Thinking about all that and going back to it during the following days and nights, lying in bed in a room that had been mine or sitting in a chair in the hallway of a hospital that was starting to feel familiar, in front of a round window into the room where my father was dying, I told myself that I had the material for a book and that this material had been given to me by my father, who had created a narrative in which I would have to be both the author and the reader, discovering as I narrated, and I wondered if my father had done it deliberately, if he had foreseen that one day he wouldn’t be there to carry out the task himself and that this day was approaching, and he had wanted to leave a mystery as my inheritance; and I also wondered if he’d approve, as a journalist and therefore as someone who paid much more attention to the truth than I ever did. I’ve never felt comfortable with the truth.
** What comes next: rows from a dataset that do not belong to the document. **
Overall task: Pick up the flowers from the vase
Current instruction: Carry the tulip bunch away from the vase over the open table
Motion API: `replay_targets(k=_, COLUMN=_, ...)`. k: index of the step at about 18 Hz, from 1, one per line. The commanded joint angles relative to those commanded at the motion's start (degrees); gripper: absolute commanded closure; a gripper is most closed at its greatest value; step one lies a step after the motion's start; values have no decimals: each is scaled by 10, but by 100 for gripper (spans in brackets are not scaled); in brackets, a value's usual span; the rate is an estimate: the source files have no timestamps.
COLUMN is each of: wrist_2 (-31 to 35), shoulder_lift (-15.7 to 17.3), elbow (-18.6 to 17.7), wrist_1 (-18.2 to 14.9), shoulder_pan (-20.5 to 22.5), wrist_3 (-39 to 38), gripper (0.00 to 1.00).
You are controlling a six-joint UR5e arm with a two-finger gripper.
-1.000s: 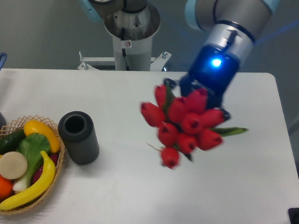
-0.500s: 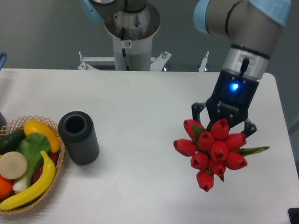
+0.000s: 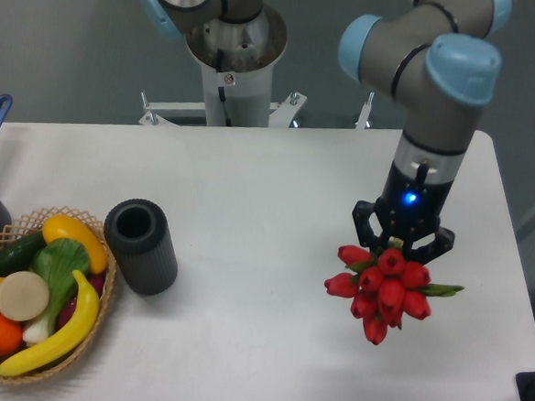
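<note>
flowers (image 3: 383, 288): glossy red buds, plastic-looking
vase (image 3: 141, 246): matt dark grey, finely ribbed
gripper (image 3: 400, 246): black, matt
basket (image 3: 94, 299): woven wicker, rough
table (image 3: 249, 208): smooth matt white
arm (image 3: 434, 111): smooth grey, blue plastic caps

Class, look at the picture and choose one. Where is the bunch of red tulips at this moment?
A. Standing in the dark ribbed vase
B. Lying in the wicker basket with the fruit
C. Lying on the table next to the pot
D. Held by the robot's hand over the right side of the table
D. The flowers hang from the hand over the right part of the table, while the vase on the left stands with an empty mouth.
</note>
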Motion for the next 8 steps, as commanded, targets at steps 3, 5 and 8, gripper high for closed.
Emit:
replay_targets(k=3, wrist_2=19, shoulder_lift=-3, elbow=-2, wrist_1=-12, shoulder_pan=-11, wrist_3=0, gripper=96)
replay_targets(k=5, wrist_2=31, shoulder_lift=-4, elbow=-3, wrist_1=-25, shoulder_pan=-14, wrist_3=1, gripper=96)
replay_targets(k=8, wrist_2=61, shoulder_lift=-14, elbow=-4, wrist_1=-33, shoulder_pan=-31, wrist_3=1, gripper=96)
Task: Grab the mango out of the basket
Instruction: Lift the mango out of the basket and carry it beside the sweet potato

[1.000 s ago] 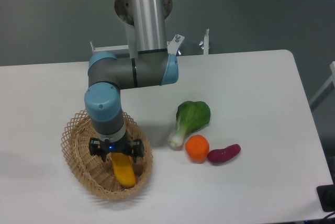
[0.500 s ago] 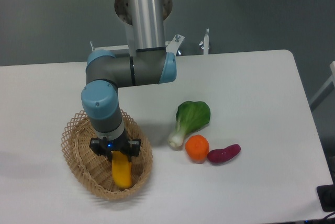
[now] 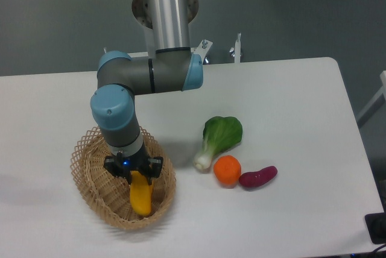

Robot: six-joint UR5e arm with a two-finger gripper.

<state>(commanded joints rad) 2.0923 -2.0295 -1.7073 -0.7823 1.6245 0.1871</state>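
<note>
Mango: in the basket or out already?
In. The mango lies inside the basket, its lower end near the front rim, while the pincer sits over its upper end. Whether it is lifted: cannot tell.

The upper end of the mango [image 3: 142, 195] is covered by the gripper [image 3: 134, 176], so the fingertips and any contact cannot be made out. The basket [image 3: 90, 195] is partly hidden behind the arm's wrist, and the arm is cut off by the top edge.
</note>
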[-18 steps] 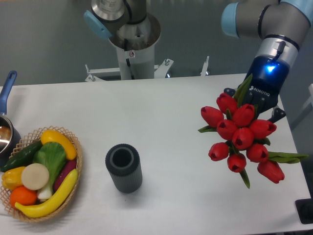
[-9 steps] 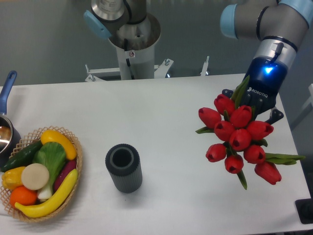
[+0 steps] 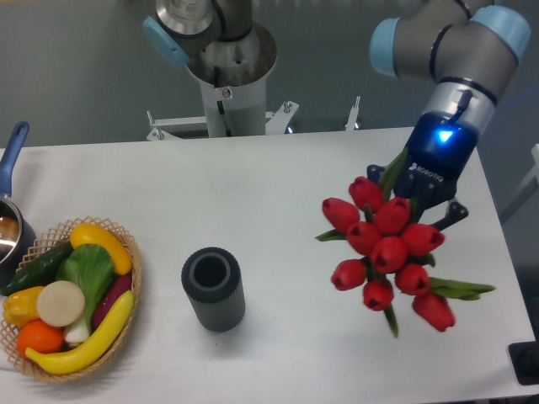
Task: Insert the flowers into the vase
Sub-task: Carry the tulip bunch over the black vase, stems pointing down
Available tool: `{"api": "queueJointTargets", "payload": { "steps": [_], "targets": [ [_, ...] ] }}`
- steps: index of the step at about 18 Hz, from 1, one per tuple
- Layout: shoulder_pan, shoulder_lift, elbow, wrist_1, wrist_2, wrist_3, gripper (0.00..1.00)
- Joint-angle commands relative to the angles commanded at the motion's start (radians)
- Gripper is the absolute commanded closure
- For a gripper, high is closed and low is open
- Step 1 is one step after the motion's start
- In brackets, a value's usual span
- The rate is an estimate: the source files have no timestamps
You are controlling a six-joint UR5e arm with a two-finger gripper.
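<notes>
One gripper, mine, is clamped on the stems of the flowers, its fingers mostly hidden behind the red buds. The bunch hangs above the right part of the table, heads toward the camera. Well apart to the left stands the vase, upright, mouth open. Farther left: the basket of produce.

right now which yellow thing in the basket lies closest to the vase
The long yellow banana along the basket's front right rim; the other yellow pieces sit farther from the vase.
</notes>
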Motion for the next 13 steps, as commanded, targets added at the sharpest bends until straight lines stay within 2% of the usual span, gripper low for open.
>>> {"api": "queueJointTargets", "payload": {
  "steps": [4, 11, 13],
  "targets": [
    [-0.046, -0.023, -0.02, 0.002, -0.146, 0.006, 0.76],
    [-0.071, -0.012, -0.13, 0.008, -0.396, 0.068, 0.76],
    [-0.074, -0.002, -0.159, 0.008, -0.425, 0.072, 0.76]
  ]
}}
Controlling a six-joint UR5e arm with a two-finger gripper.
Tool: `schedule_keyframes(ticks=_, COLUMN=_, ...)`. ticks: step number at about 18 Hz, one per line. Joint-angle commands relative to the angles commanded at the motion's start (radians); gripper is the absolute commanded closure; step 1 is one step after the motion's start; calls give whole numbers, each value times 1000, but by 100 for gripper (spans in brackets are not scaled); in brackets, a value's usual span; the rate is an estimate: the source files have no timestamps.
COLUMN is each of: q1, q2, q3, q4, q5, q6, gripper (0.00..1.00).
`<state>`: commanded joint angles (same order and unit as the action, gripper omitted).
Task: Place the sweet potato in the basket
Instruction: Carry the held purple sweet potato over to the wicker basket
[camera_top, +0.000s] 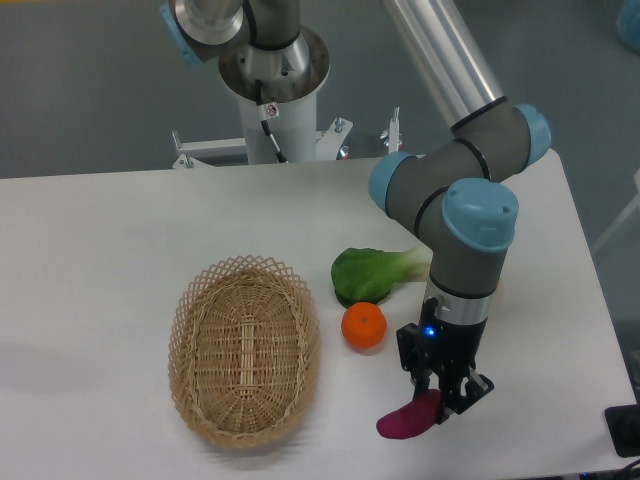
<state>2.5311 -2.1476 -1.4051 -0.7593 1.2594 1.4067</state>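
The sweet potato (408, 420) sat clamped between the jaws of the gripper (437, 397), its free end sticking out below and to the camera-left of them, near the table's (100, 250) front edge. Whether it had left the surface could not be told from this view. The step in hand looked like the grasp or the start of the lift; the carry had not begun. The basket (245, 350) lay well apart from the jaws toward camera-left, empty. The next move would call for a rise high enough to clear the lattice rim, then a sideways travel and a release over the middle. An orange (364, 325) sat just beyond the jaws on that side, a leafy green (370, 272) farther back; both lay off the straight path, which looked open.
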Motion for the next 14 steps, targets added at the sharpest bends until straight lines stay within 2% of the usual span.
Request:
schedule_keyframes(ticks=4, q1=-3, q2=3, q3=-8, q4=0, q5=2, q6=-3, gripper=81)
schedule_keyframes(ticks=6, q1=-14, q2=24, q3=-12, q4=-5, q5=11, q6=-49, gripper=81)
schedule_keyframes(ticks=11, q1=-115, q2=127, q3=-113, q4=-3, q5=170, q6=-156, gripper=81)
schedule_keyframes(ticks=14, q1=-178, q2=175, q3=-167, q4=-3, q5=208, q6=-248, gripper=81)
I had tried to stonewall it and give it the slip; I’d gone off to another country that hadn’t been a reality for me from the very start, a place where the oppressive situation that was real to me for many years did not exist. I wondered, still and again, what my father would have thought of my writing a story I barely knew; I knew how it ended — it was obvious it ended in a hospital, as almost all stories do — but I didn’t know how it began or what happened in the middle. What would my father think of my telling his story without understanding it completely, chasing after it in the stories of others as if I were the coyote and he the roadrunner and I had to resign myself to watching him fade into the horizon, leaving behind a cloud of dust, the wind taken out of my sails; what would my father think of my telling his story — the story of all of us — without really knowing the facts, with dozens of loose ends that I would knot up slowly to construct a narrative that stumbled along contrary to everything I’d set out to do, in spite of my being, inevitably, its author. What had my father been? What had he wanted? What was this backdrop of terror that I’d wanted to forget all about but that had come back to me when the pills ran out and I discovered the story of those disappearances, which my father had made his, which he’d explored as much as he could so he wouldn’t have to venture into his own story?